Exercise brief - Look through the listing below for the string "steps". Show each line where it occurs.

Available data -
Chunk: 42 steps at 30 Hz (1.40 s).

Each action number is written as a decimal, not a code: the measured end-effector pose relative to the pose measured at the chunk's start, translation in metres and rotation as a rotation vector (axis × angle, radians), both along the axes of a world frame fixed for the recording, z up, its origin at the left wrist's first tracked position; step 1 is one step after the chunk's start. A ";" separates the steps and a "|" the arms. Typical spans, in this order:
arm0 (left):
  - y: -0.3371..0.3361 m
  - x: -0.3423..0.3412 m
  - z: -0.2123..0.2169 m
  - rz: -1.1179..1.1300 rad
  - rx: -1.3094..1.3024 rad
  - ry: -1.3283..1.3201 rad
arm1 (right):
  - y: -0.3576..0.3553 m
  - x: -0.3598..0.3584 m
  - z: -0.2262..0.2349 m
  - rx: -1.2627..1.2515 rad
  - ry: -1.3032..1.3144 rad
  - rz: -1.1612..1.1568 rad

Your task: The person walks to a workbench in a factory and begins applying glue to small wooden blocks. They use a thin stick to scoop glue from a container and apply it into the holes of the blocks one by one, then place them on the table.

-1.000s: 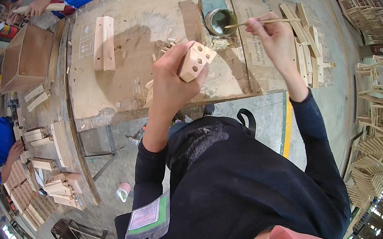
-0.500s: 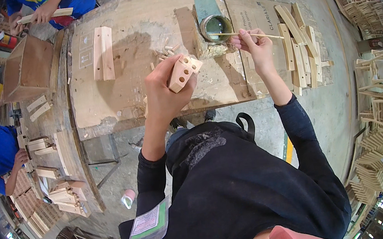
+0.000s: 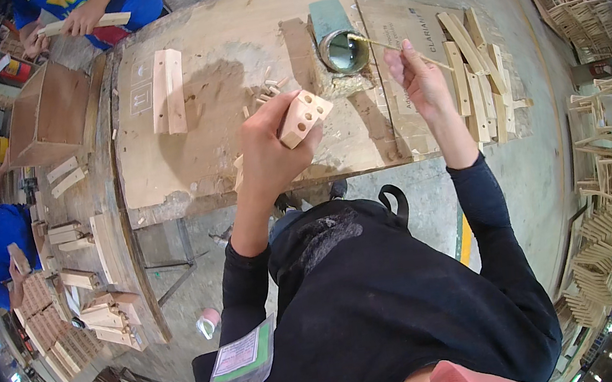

Answer for the task -
Chunk: 42 steps at 30 Hz (1.40 s).
Each action number is written as a decimal, not a code: the measured end-effector pose relative to the pose measured at the chunk's start, translation in metres and rotation as a rotation vector (axis × angle, radians), both along the axes of a world frame fixed for the recording, z up, its origin at the left wrist's first tracked position; step 1 is one step after the chunk's start. A ";" separates the steps and a "|" the arms. Typical spans, in this order:

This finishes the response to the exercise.